Reproduce exactly the line that contains "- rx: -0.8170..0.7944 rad" and all lines that follow it in the records below, ending with the last one.

___ Provided records

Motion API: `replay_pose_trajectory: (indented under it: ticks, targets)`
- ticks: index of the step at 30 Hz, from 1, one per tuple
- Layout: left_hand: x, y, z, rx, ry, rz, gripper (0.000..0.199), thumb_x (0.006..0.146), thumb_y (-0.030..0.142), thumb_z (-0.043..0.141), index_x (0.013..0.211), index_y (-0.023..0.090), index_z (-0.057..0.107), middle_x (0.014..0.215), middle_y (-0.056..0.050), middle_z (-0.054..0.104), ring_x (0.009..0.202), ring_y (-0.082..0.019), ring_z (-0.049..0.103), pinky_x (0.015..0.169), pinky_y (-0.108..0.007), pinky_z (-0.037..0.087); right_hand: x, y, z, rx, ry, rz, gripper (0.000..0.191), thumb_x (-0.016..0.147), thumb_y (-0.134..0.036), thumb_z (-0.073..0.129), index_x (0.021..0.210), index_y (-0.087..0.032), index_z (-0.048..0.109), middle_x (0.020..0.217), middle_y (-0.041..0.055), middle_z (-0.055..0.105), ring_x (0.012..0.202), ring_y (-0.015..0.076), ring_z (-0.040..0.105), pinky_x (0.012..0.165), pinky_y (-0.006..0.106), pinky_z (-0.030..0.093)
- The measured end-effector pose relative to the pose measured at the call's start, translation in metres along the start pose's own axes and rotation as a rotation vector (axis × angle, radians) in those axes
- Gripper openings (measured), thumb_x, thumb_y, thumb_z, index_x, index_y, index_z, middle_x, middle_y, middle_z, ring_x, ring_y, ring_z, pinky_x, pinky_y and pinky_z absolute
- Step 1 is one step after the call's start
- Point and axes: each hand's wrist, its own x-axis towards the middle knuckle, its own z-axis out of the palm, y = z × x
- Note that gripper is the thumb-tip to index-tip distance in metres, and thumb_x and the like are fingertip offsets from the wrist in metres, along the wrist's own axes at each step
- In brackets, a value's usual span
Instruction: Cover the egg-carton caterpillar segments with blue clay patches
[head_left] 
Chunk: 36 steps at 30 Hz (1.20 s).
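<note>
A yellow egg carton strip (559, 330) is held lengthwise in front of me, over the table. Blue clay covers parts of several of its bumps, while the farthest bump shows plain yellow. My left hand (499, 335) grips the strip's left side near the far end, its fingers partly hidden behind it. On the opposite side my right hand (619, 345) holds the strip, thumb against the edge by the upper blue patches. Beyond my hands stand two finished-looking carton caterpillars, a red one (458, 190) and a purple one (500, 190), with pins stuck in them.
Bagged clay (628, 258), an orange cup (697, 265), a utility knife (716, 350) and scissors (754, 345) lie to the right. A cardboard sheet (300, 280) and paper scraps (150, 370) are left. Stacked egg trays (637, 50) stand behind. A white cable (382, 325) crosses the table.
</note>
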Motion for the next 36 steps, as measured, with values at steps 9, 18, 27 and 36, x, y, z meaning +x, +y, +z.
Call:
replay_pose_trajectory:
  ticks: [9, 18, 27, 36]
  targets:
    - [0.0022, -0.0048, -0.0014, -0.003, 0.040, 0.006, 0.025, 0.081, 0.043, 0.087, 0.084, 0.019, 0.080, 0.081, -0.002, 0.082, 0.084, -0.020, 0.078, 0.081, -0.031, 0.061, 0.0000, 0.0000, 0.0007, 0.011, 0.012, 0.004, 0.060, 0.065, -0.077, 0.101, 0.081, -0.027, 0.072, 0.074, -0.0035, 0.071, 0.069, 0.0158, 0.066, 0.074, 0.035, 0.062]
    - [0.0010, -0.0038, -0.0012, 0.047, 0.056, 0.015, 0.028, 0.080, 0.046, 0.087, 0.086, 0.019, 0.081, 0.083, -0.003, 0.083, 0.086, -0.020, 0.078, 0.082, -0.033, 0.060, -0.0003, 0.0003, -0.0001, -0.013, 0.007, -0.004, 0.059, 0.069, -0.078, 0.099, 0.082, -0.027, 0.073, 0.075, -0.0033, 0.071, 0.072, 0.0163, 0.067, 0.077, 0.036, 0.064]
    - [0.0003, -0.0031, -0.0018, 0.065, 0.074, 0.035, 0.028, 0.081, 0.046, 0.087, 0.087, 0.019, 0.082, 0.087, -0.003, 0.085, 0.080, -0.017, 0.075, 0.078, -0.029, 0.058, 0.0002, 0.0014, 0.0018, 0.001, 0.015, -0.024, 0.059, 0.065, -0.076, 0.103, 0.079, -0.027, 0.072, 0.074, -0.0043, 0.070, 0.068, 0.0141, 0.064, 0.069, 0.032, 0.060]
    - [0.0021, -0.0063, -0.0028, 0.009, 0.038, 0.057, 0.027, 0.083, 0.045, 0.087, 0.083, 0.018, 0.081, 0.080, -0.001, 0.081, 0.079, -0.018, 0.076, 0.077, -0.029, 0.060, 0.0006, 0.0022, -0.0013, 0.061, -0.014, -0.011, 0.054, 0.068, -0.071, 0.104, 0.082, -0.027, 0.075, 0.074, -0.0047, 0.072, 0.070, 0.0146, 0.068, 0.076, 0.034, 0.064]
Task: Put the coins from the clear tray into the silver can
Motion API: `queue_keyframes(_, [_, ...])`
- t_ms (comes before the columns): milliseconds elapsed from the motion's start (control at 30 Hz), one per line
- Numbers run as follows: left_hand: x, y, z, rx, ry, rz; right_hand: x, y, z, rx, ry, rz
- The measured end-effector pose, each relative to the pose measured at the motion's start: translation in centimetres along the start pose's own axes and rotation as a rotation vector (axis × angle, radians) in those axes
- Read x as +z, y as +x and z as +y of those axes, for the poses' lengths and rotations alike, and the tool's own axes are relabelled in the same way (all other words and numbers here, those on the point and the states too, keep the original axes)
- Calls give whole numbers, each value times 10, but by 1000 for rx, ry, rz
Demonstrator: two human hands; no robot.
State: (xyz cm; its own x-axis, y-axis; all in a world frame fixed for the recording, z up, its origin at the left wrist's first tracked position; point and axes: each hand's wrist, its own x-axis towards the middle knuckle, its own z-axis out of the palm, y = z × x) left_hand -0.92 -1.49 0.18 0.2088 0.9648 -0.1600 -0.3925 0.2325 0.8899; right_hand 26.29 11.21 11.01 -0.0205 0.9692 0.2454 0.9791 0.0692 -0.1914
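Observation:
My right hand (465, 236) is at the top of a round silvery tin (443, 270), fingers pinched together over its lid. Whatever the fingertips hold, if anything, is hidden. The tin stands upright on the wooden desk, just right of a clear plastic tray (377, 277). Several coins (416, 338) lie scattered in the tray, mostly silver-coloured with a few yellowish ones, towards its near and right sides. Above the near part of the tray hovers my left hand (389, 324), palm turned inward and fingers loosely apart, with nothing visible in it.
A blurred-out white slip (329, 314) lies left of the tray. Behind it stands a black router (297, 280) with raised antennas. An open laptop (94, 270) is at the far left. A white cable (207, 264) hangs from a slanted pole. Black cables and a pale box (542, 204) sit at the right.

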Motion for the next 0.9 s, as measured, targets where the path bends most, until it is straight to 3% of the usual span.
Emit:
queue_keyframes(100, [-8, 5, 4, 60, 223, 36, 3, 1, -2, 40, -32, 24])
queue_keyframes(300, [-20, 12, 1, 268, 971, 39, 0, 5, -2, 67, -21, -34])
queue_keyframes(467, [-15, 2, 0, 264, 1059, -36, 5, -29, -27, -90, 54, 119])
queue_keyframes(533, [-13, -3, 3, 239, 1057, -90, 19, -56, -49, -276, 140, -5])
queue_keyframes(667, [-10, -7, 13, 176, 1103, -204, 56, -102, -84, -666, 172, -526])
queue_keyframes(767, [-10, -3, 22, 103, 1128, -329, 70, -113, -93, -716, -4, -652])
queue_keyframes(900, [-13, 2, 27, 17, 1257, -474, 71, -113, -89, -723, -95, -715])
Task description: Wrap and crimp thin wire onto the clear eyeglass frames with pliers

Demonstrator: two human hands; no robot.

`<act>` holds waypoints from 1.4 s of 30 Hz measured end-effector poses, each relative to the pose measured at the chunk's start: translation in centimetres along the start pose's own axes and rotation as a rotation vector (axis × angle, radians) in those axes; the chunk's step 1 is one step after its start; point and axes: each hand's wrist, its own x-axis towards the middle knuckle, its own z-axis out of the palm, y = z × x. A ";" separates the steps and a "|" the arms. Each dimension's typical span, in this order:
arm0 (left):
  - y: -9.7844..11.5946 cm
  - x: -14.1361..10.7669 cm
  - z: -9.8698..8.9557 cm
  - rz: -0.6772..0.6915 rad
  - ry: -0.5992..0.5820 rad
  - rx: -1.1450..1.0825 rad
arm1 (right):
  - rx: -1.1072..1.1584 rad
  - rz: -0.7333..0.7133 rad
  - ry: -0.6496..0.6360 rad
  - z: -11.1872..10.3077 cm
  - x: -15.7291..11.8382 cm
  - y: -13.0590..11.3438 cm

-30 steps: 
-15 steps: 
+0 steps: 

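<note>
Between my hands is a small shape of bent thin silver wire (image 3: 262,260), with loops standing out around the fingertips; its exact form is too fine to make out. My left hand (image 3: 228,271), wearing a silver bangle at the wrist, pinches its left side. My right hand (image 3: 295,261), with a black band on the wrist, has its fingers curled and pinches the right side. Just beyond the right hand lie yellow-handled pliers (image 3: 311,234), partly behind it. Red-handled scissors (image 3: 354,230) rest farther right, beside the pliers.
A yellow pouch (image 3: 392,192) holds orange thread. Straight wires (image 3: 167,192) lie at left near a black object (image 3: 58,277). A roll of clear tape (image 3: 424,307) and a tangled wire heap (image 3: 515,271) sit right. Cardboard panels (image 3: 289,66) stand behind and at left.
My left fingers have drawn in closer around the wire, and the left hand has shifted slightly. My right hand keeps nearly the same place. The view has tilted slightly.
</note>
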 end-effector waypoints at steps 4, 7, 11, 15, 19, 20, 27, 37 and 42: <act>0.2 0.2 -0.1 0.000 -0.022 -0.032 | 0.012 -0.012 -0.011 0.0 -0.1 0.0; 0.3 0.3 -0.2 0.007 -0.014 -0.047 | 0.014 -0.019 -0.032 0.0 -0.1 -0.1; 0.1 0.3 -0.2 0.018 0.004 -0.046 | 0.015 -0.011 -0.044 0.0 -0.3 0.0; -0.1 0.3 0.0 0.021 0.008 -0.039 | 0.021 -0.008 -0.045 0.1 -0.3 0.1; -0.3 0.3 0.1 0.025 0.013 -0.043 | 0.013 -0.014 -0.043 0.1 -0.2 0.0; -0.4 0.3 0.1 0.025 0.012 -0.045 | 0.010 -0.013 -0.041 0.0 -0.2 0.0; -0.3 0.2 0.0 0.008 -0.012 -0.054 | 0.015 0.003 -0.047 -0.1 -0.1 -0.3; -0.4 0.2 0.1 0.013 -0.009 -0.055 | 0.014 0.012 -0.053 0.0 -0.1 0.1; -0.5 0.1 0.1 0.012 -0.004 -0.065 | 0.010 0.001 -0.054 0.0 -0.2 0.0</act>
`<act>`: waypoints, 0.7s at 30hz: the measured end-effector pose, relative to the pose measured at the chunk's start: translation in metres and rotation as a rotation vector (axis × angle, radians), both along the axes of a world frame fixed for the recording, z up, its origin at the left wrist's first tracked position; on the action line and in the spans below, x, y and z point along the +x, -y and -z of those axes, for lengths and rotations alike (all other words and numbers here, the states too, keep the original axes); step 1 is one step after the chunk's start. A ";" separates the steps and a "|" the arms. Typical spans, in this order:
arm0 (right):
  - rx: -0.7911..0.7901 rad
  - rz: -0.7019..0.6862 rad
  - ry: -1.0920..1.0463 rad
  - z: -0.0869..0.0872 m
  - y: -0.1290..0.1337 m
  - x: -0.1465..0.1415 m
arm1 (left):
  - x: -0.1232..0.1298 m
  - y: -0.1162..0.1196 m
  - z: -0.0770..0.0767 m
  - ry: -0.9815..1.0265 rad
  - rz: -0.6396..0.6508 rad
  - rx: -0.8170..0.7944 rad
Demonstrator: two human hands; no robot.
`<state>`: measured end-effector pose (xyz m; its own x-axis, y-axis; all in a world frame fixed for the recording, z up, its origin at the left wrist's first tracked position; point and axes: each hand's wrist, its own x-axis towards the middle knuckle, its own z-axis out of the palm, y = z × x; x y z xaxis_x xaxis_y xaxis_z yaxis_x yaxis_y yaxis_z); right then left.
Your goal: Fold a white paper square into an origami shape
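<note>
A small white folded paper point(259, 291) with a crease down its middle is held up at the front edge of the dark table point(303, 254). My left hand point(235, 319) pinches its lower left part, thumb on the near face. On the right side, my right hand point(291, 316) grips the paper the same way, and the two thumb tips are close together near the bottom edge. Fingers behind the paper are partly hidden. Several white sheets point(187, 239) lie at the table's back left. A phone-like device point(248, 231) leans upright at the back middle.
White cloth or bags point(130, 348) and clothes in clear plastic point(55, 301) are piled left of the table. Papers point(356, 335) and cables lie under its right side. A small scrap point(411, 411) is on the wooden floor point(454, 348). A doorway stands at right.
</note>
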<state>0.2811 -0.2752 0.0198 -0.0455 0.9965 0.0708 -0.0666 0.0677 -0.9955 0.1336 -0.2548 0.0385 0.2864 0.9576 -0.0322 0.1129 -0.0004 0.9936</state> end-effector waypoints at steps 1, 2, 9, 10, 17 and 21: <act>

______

(Response area):
  - rx: -0.8170..0.7944 rad
Demonstrator: two human hands; no robot.
`<state>`: measured end-effector pose (xyz m; its own x-axis, y-axis; all in a world frame fixed for the recording, z up, its origin at the left wrist's first tracked position; point and axes: each hand's wrist, its own x-axis towards the middle knuckle, its own z-axis out of the palm, y = z × x; x y z xaxis_x xaxis_y xaxis_z yaxis_x yaxis_y yaxis_z); right then left.
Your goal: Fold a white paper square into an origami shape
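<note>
A small white folded paper point(259, 291) with a crease down its middle is held up at the front edge of the dark table point(303, 254). My left hand point(235, 319) pinches its lower left part, thumb on the near face. On the right side, my right hand point(291, 316) grips the paper the same way, and the two thumb tips are close together near the bottom edge. Fingers behind the paper are partly hidden. Several white sheets point(187, 239) lie at the table's back left. A phone-like device point(248, 231) leans upright at the back middle.
White cloth or bags point(130, 348) and clothes in clear plastic point(55, 301) are piled left of the table. Papers point(356, 335) and cables lie under its right side. A small scrap point(411, 411) is on the wooden floor point(454, 348). A doorway stands at right.
</note>
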<state>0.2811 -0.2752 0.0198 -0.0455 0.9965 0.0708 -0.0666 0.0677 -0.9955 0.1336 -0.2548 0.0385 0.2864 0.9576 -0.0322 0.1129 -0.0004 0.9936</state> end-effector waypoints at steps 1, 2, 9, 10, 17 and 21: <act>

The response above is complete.